The lectures were recorded, so that those in other time zones didn’t have to struggle to the screen at 3.30 in the morning (though some did), and I had many more (and much longer) video conversations with students who wanted to discuss the course and their term papers. Sometimes I sensed that these conversations were as much pastoral as intellectual – perhaps not surprising in a pandemic, but that was a first for me at UBC on such a scale. At Cambridge, with its tutorial and supervision system, there was always an intimacy to teaching, and with it a sense of trust and support, which encouraged intellectual risk-taking in ways that I’ve found hard to maintain in a large, corporate university (apart from graduate supervision, to be sure). So one of the upsides in my final term has been re-discovering and reaffirming the joy of being able to help students in every way I can.

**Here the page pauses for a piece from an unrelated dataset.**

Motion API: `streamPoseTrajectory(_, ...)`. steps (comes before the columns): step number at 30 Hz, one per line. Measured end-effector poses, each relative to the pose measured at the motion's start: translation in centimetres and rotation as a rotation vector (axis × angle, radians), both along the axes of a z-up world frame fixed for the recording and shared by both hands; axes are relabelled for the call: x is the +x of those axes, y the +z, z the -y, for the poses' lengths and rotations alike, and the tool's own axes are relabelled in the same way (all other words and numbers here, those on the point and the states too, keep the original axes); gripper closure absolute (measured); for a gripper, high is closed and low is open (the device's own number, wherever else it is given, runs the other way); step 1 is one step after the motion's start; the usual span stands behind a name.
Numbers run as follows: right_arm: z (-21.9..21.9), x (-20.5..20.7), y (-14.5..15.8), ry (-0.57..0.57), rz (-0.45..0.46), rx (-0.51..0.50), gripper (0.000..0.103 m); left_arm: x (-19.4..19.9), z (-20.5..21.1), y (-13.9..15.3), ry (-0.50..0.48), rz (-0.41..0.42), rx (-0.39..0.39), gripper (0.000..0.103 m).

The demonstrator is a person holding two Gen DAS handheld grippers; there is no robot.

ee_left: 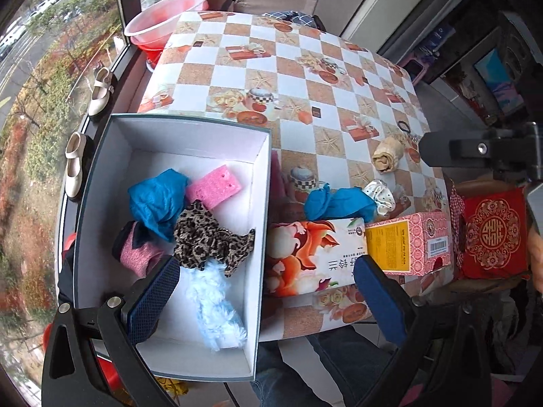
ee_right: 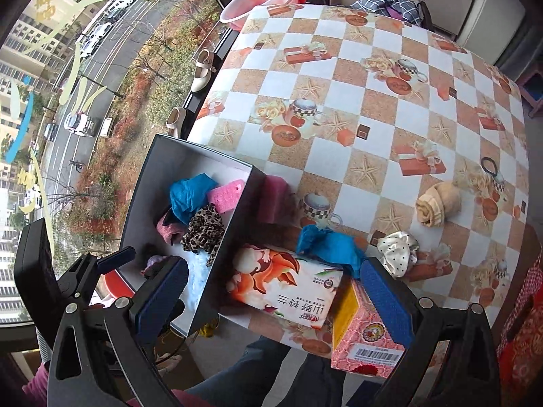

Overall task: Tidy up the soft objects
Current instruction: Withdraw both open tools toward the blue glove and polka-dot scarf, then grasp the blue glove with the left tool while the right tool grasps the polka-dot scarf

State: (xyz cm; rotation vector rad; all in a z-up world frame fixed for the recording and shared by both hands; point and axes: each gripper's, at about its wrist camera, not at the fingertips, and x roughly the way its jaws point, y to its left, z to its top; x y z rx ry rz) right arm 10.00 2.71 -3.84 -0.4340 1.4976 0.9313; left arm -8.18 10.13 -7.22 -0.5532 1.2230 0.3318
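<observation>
A white-lined box (ee_left: 190, 125) (ee_right: 200, 151) at the table's left edge holds a blue cloth (ee_left: 156, 200), a pink sponge (ee_left: 213, 186), a leopard scrunchie (ee_left: 207, 237), a pink sock (ee_left: 135, 254) and a pale-blue fluffy piece (ee_left: 213, 308). On the table to its right lie another blue cloth (ee_right: 329, 244), a polka-dot scrunchie (ee_right: 397, 251), a rolled beige towel (ee_right: 437, 208) and a black hair tie (ee_right: 490, 166). My left gripper (ee_left: 268, 302) hangs open above the box's right wall. My right gripper (ee_right: 271, 300) stands open over the floral carton (ee_right: 285, 285). Neither holds anything.
A pink-and-yellow carton (ee_right: 363, 339) lies beside the floral carton at the table's near edge. A red patterned cushion (ee_left: 492, 234) sits to the right. A pink basin (ee_left: 163, 17) and cream shoes (ee_left: 101, 91) line the window side. A person's jeans-clad legs (ee_left: 305, 373) are below.
</observation>
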Motion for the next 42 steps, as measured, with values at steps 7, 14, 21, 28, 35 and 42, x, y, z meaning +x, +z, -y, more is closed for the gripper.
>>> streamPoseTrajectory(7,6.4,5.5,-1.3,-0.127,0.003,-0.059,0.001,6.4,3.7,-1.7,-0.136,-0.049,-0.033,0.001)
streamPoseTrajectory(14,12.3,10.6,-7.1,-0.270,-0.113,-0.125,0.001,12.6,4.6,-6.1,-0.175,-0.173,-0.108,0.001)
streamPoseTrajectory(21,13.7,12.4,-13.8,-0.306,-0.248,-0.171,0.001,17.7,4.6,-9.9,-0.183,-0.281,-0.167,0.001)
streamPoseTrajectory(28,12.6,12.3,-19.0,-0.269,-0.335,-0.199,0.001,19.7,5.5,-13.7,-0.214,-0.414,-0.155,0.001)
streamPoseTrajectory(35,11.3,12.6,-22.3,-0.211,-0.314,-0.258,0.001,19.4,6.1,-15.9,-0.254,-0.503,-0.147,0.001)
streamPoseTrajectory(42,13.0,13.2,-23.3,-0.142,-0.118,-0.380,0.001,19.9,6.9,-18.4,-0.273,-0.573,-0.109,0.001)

And, as always, I learned so much from my conversations with them.
That hasn’t changed at all. Throughout my teaching career I have – honestly, genuinely – learned so much from my students at Cambridge and at UBC. They have challenged me with ideas and issues I hadn’t considered, brought to my attention readings and sources I’d passed over, and forced me to clarify things I’d never been clear about in the first place.
As I write this, it’s neither a Monday nor the 1st of the month. I may be turning a page on my teaching career, but – as I said at the outset – the research and the writing will continue apace. I have two books in prospect. Reach from the Sky will bring together my work on genealogies and geographies of aerial violence, and Purple Testament – a title I’ve taken (if you’ve read this far, you will know how doubly appropriate this is) from Shakespeare’s Richard II: ‘the purple testament of bleeding war’ – which extends my work on trauma geographies and woundscapes from the First World War to Afghanistan and Syria.
So I hope you’ll keep watching this space. And my heartfelt thanks to everyone who has helped me fill it thus far.